Carpenter's greatest dominance has been on Pikes Peak. He has won eighteen races; six ascents and twelve marathons, including an unprecedented double, winning both on consecutive days in 2001. On the ascent he holds the age group record for both 40- to 44-year-olds, and 25- to 29-year-olds, and held the overall fastest Ascent record for 30 years with a time of 2:01:06 during the first half of the 1993 marathon. His overall ascent record was bested by 46 seconds at the 2023 Pikes Peak Ascent by Rémi Bonnet, who summited in 2:00:20. In the marathon itself, he holds the record for the 20- to 24-, 25- to 29-, 35- to 39- and 40- to 44-year-old age groups, as well as the outright fastest time of 3:16:39, also in 1993.

In October 2013, Carpenter was the first distance runner inducted into the Colorado Springs Sports Hall of Fame.

==Later life==
He currently lives with his Brazilian-born wife Yvonne and their daughter Kyla, born in 2002. The couple are both members of the Incline Club, their local trail-running group, and are so dedicated to their sport that their wedding was held during a Sunday morning training run along the Waldo Canyon Trail in February 2000.

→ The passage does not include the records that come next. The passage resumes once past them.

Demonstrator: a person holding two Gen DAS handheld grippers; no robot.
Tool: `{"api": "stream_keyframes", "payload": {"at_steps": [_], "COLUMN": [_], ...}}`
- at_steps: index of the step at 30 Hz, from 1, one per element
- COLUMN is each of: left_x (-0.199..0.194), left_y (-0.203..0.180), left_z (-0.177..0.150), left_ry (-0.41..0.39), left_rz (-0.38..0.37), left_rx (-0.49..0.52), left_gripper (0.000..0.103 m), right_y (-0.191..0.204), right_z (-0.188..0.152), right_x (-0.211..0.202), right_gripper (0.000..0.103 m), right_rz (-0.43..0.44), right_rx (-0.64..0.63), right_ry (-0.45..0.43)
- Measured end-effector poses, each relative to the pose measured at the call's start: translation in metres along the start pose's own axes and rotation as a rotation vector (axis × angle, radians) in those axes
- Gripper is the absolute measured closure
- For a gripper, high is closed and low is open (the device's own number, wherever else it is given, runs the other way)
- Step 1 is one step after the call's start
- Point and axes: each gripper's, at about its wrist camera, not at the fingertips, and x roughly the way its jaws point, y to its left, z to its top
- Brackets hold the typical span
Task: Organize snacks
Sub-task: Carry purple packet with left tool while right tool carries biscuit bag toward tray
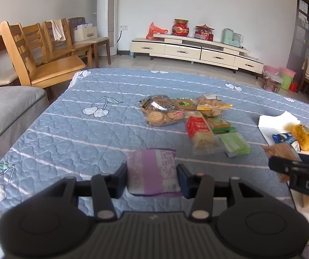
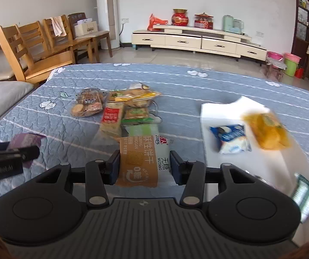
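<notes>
My left gripper [image 1: 152, 180] is shut on a purple snack packet [image 1: 152, 170], held just above the blue quilt. My right gripper [image 2: 144, 166] is shut on an orange-and-white biscuit packet [image 2: 142, 161]. That gripper shows at the right edge of the left wrist view [image 1: 301, 172]. A pile of snack packs [image 1: 189, 118] lies mid-quilt; it also shows in the right wrist view [image 2: 119, 112]. A white box [image 2: 223, 112] on the right holds a blue packet [image 2: 232, 138] and a yellow packet [image 2: 266, 131].
The blue quilted cover [image 1: 79, 129] spans the whole surface. A grey sofa [image 1: 5, 112] and wooden chairs [image 1: 38, 54] stand at the left. A low TV cabinet [image 1: 193, 51] lines the far wall. A green striped packet [image 2: 305, 196] lies blurred at the right.
</notes>
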Motion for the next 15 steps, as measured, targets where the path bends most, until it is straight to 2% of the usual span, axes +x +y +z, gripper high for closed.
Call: {"api": "stream_keyframes", "payload": {"at_steps": [15], "left_x": [-0.037], "left_y": [-0.012], "left_z": [-0.011], "left_ry": [-0.019], "left_rz": [0.01], "left_rx": [0.012], "left_gripper": [0.055], "right_y": [-0.02], "right_z": [-0.029], "right_x": [-0.05], "right_gripper": [0.045], "right_rz": [0.009], "right_rx": [0.019], "right_ry": [-0.013]}}
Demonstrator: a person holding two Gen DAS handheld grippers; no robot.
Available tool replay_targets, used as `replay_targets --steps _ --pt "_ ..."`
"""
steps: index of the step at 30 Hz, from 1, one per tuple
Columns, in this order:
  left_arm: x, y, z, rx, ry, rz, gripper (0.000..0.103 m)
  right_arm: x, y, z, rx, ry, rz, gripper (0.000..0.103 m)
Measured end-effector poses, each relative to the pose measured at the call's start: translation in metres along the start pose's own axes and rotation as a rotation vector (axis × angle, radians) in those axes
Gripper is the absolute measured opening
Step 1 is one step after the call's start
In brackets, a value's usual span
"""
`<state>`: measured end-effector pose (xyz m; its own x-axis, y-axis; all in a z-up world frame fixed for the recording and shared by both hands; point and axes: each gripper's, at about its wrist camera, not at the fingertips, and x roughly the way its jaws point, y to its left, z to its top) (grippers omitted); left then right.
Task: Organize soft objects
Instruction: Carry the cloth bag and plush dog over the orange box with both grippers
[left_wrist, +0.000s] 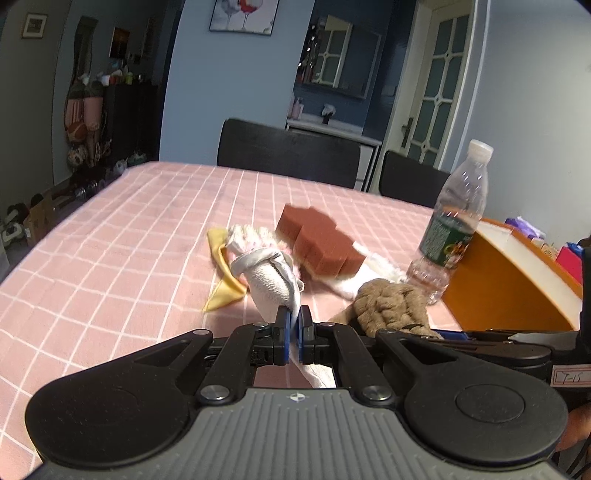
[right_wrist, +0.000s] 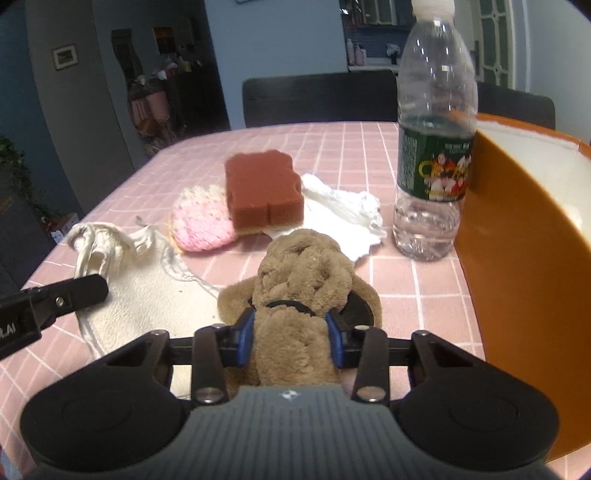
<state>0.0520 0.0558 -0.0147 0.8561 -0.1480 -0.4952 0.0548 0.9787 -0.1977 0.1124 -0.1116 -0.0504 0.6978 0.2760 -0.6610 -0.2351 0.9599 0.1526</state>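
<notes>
My left gripper (left_wrist: 294, 325) is shut on a cream cloth with grey trim (left_wrist: 271, 280), pinching its edge; the cloth also shows in the right wrist view (right_wrist: 147, 280), lying on the table. My right gripper (right_wrist: 290, 332) is shut on a brown plush toy (right_wrist: 301, 295), squeezed between the blue pads; the toy also shows in the left wrist view (left_wrist: 388, 302). Beyond lie a red-brown sponge (right_wrist: 264, 192), a pink knitted piece (right_wrist: 201, 218), a white cloth (right_wrist: 343, 210) and a yellow cloth (left_wrist: 223, 273).
An orange bin (right_wrist: 517, 266) with a white inside stands at the right, close to my right gripper. A clear water bottle (right_wrist: 436, 140) stands beside it. The pink checked tablecloth (left_wrist: 110, 240) covers the table. Dark chairs (left_wrist: 288, 151) stand behind.
</notes>
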Motion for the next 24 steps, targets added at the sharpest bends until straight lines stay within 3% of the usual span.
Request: replay_targets --steps 15,24 --pt "-0.061 -0.028 0.038 0.061 -0.211 -0.07 0.003 -0.098 -0.01 0.021 -0.043 -0.183 0.111 0.039" --pt "-0.072 -0.065 0.06 0.133 -0.303 -0.186 0.003 -0.149 -0.043 0.043 -0.041 -0.255 0.069 0.039"
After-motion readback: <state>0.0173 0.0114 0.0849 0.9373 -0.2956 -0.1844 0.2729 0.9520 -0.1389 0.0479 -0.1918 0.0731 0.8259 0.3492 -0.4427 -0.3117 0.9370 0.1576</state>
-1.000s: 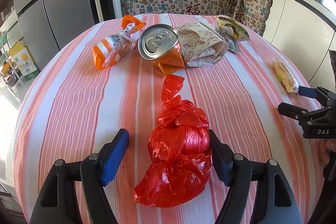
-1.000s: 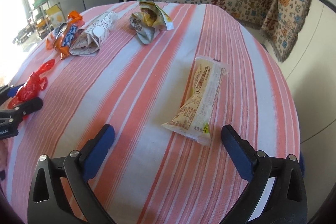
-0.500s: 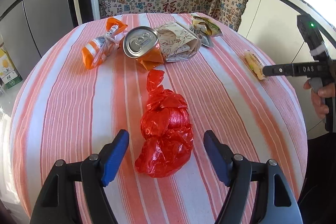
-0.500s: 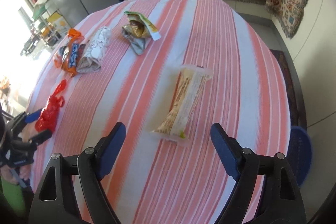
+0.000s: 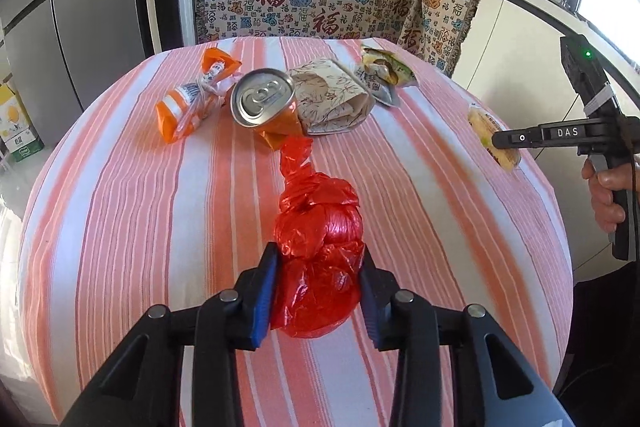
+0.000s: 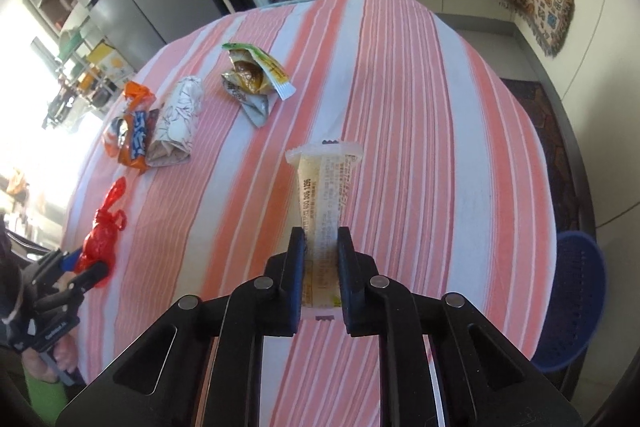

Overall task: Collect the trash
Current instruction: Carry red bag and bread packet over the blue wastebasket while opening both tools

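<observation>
Tilting downward, left gripper (image 5: 318,281) (fingers (image 5: 262,301) pinching) red bag (image 5: 320,255)

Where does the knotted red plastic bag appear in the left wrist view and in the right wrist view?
Left wrist view: red plastic bag at lower centre, between the left gripper fingers.
Right wrist view: far left edge, small.
Shared landmark: the crushed orange can beyond it.

Trash spread out past the grippers

Beyond the left gripper (image 5: 318,281): knotted bag (image 5: 320,247), then can (image 5: 264,101), wrappers (image 5: 192,99) left of it.
</observation>
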Available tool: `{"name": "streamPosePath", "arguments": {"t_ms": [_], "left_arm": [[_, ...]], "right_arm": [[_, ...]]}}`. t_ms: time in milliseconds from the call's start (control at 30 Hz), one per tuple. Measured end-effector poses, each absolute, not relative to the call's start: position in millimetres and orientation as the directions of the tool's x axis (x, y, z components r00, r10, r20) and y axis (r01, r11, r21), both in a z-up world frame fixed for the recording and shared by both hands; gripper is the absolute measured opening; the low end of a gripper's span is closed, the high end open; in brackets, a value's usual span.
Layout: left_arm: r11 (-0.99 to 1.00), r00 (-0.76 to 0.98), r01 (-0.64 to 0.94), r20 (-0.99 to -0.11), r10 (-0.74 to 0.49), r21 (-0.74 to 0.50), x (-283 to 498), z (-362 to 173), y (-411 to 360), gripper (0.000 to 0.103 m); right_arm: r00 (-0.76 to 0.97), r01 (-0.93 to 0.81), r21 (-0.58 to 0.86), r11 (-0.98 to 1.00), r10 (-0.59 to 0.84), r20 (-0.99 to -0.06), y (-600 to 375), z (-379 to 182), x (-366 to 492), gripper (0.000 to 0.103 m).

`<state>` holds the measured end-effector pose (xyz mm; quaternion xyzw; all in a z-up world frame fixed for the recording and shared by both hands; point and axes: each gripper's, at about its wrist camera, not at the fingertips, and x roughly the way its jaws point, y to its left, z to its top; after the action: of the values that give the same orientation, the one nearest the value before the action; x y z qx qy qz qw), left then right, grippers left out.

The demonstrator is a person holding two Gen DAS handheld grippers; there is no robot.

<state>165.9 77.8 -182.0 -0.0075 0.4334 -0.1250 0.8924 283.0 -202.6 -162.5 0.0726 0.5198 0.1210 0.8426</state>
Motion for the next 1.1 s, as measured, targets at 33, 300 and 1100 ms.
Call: {"name": "streamPosePath", "arguments": {"t_ms": [33,300,1100], "left_arm": [[0.966,0.597,0.224,-0.766,-0.238,-0.126,164,-179,73,0.037],[0.935,0.59,0.311,-0.737,-0.331,-0.17,157,-161,13,0.037],[0.689,0.316,0.67,-0.733,-0.602,-0.277,207,-165,-348,0.037]], "right_arm": [[0.436,-0.137,0.255,0.957,0.289,-0.852,-204,-159,277,0.014],[0.472,-0.135,0.305,0.943,0.332,-0.817,-239,-141,235,0.014],[0.482,0.331,0.195,0.923,0.013,-0.876,-532,-182,166,0.015]]}}
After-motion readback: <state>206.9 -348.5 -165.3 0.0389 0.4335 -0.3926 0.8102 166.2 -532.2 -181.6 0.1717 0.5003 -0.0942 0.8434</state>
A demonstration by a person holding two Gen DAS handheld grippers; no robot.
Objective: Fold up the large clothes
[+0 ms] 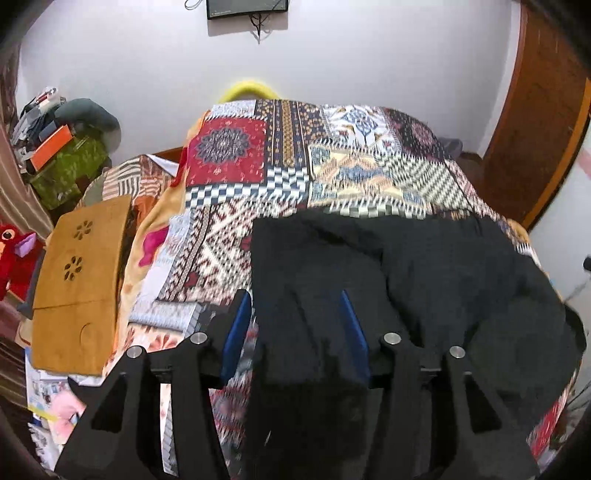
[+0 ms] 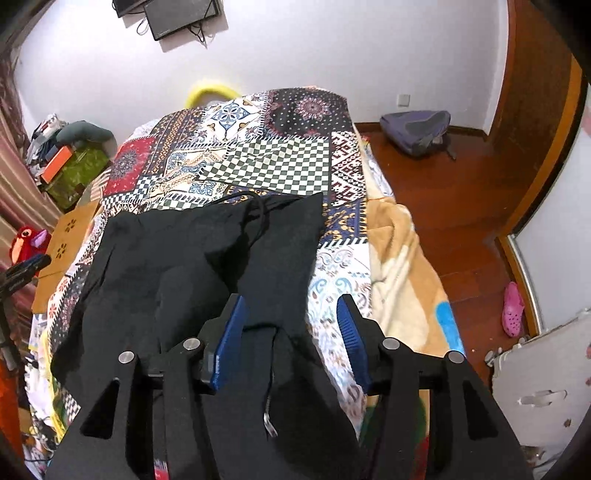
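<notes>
Black garment [image 2: 192, 266]: large, dark, lying spread across the near half of the bed, on top of a patchwork bedspread [image 2: 266, 162] of checked, floral and geometric panels; a thin black drawstring [image 2: 258, 218] trails over its far edge, and a small metal zip pull [image 2: 269, 424] shows near its close end. Left gripper [image 1: 295, 325]: above the garment's left portion, jaws apart, blue pads clear of the cloth, nothing pressed between them. Right gripper [image 2: 291, 328]: above the garment's right edge, jaws likewise apart, with cloth seen below the gap and no grip on it. Under the bedspread, a tan fleece blanket [image 2: 402, 280] hangs off the bed's right side. Left of the bed: a wooden lap tray [image 1: 81, 280] with flower-shaped cut-outs, a red plush toy [image 1: 11, 254], a green box [image 1: 70, 170] bearing an orange carton. At the head of the bed, a yellow curved object [image 1: 247, 88] against the white wall. On the wooden floor to the right: a grey-blue backpack [image 2: 417, 129] and a pink clog [image 2: 513, 306]. A dark screen [image 2: 181, 14] hangs on the wall.
</notes>
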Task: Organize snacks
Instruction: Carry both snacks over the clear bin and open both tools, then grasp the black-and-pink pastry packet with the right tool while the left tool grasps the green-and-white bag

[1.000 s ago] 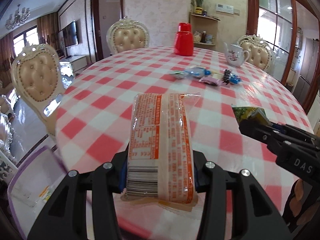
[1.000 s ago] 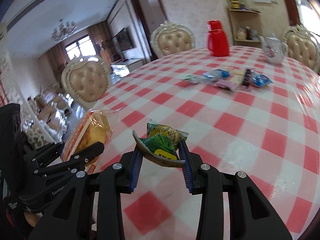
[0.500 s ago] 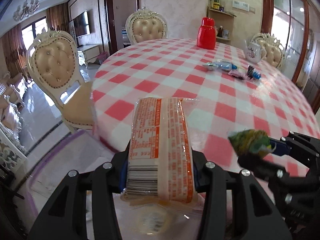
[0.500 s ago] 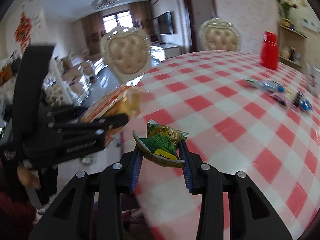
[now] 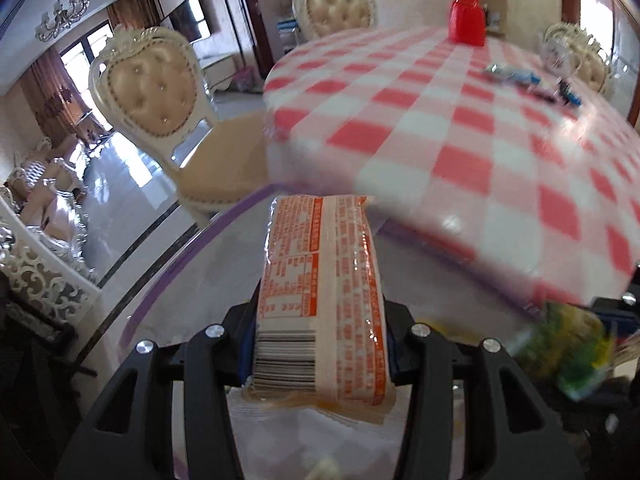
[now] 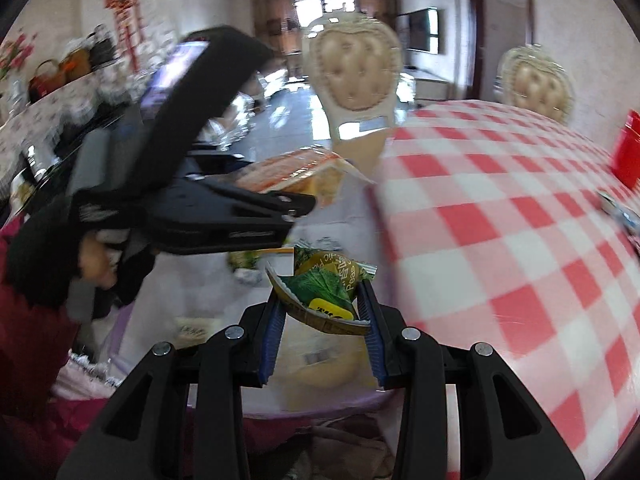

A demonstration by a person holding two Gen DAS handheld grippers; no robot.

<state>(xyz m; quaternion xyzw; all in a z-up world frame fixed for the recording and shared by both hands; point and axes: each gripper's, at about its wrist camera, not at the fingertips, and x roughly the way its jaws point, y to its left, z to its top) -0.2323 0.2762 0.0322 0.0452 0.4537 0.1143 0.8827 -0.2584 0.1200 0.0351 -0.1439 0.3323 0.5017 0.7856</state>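
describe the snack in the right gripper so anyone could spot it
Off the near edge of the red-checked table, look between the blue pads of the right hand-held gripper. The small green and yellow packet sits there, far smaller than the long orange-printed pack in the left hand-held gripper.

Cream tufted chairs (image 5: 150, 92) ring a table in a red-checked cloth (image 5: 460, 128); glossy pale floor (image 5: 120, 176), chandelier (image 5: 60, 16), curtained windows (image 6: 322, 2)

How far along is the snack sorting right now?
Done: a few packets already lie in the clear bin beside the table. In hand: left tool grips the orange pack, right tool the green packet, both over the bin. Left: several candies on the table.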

Carpenter served on the Manitou Springs City Council 2010-2013. From 2012 to 2023, Carpenter and his wife owned and operated the Colorado Custard Company, a small shop in Manitou Springs, Colorado. He sold the shop in 2024.

Carpenter states he’s never had alcohol, cigarettes, or recreational or performance enhancing drugs and that he’s never consumed caffeine in training or competition.